Entasis'in bazı tanımları, basitçe, tekniğin, daha ilkel konik sütunlara daha önemli görünmelerini sağlamak için uygulanan bir geliştirme olduğunu belirtir. Diğer açıklamalar, tekniğin bir bütün olarak bakıldığında sütunların değil, daha çok başka bir bölümün veya binanın önemliliğini vurguladığını iddia eder. Yale mimarlık tarihçisi Vincent Scully , entasis'in, bina sütunlarının aralarında dağıtılan basınç altında şişkin görünmesini sağlayarak bir binanın çatısının ağırlığını vurguladığını savunuyor. Danimarkalı mimar Steen Eiler Rasmussen, etkinin, gergin bir kasın şişmesini taklit ederek gücü temsil ettiğine inanıyordu; bu teori, Yunanca "gerilmek" anlamına gelen kelimenin etimolojisine çok iyi uyuyor.

Ortadan şişkin bir "bodur sikloid" kolonun, çapı lineer bir ilerlemeye göre değişen bir kolondan yapısal olarak daha güçlü olduğu, dolayısıyla sağlam bir mühendislik amacına sahip olduğu da iddia edilmiştir. İlkenin uygulanmasına ilişkin tartışmaları hiçbir zaman keşfedilmediği için, erken Yunanlıların bunu bilip bilmedikleri bilinmemektedir.
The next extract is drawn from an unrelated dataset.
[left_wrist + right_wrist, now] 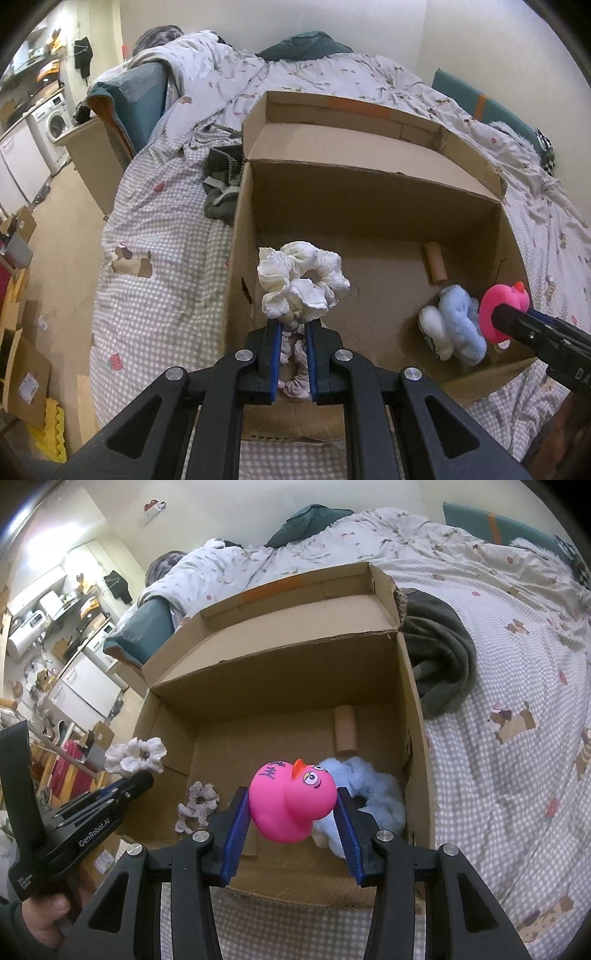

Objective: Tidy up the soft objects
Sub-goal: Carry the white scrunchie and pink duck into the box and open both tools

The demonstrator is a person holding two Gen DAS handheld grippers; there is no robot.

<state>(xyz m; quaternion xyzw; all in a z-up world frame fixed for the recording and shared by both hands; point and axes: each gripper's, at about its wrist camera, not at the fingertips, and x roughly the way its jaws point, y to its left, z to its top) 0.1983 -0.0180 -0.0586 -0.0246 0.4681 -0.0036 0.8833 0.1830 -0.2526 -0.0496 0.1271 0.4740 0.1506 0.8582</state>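
You were mid-drop: your left hand-held gripper (291, 325) pinched the white scrunchie (303, 282) and your right hand-held gripper (291, 812) squeezed the pink duck (291, 801), both above the cardboard box (369, 192) ahead; next, lower and release.

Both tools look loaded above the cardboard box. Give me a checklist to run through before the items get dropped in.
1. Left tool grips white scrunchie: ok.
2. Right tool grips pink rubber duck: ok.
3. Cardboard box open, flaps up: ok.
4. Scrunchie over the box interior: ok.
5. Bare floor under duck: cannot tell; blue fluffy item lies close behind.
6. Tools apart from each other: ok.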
Sütun orijinal olarak palmiye ağacına kültürel bir referans veya ona benzerse, "çıkıntı" palmiye ağacı gövdesinin doğru bir temsilidir. Bu, bir gelenek haline gelen doğada gözlemlenen bir ilkenin tekrarını açıklayabilir.

Edebiyat

  • Thoma, Walter (1915). Die Schwellung der Säule (Entasis), das XVIII'de Architekturtheoretikern bis den. Jahrhundert (Almanca). Dresden.